[What to produce]
Look below for the line with "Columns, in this"; begin the copy there and stop after the line with "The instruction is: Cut", keeping the text exact and the pictures out.

*** Opening of Material provided ***

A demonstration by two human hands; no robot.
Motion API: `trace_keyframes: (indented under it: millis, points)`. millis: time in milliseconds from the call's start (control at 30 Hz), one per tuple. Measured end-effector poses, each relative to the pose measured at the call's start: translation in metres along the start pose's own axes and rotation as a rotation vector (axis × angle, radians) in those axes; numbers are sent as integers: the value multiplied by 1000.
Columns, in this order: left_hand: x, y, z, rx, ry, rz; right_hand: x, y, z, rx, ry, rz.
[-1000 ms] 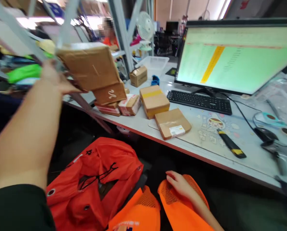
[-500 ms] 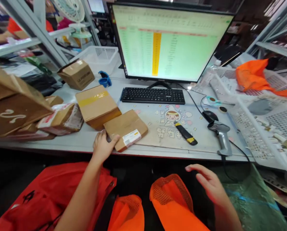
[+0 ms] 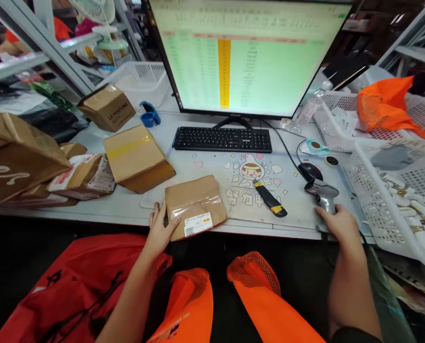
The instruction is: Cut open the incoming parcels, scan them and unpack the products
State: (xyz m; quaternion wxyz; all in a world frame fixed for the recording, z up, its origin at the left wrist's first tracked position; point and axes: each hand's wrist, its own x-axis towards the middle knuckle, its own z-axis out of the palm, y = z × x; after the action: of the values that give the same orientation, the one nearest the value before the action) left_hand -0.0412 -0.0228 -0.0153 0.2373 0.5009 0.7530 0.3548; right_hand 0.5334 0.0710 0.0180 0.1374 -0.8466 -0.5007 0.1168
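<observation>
My left hand [image 3: 161,225] grips the left edge of a flat cardboard box [image 3: 194,202], thumb on top and fingers along the side. A white shipping label [image 3: 198,224] faces up near the box's front edge, with clear tape across the middle. On the right, my right hand [image 3: 339,224] is closed around the handle of a grey barcode scanner [image 3: 324,190], which lies on the desk; part of the handle is hidden by the fingers. Between the two hands, a black and yellow utility knife [image 3: 270,199] rests on the printed desk mat [image 3: 233,212].
Behind the mat stand a keyboard [image 3: 222,139] and a monitor [image 3: 262,62]. Several cardboard boxes, including a taped one [image 3: 137,155], crowd the left. A mouse [image 3: 310,172] sits beyond the scanner. White plastic baskets [image 3: 372,209] line the right edge.
The flat box has turned and slid toward me and slightly right, with my left hand on it. My right hand has moved from above my lap up to the scanner and taken hold of it.
</observation>
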Motion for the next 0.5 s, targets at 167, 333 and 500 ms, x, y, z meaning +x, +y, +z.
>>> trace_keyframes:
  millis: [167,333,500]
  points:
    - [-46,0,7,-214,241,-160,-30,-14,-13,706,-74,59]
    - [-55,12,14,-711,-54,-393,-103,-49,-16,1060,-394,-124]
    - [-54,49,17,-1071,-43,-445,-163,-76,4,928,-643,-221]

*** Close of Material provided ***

[Task result]
Columns, in this order: left_hand: x, y, z, rx, ry, rz; right_hand: x, y, z, rx, ry, rz.
[-1000 ms] 
[-500 ms] 
[+0 ms] 
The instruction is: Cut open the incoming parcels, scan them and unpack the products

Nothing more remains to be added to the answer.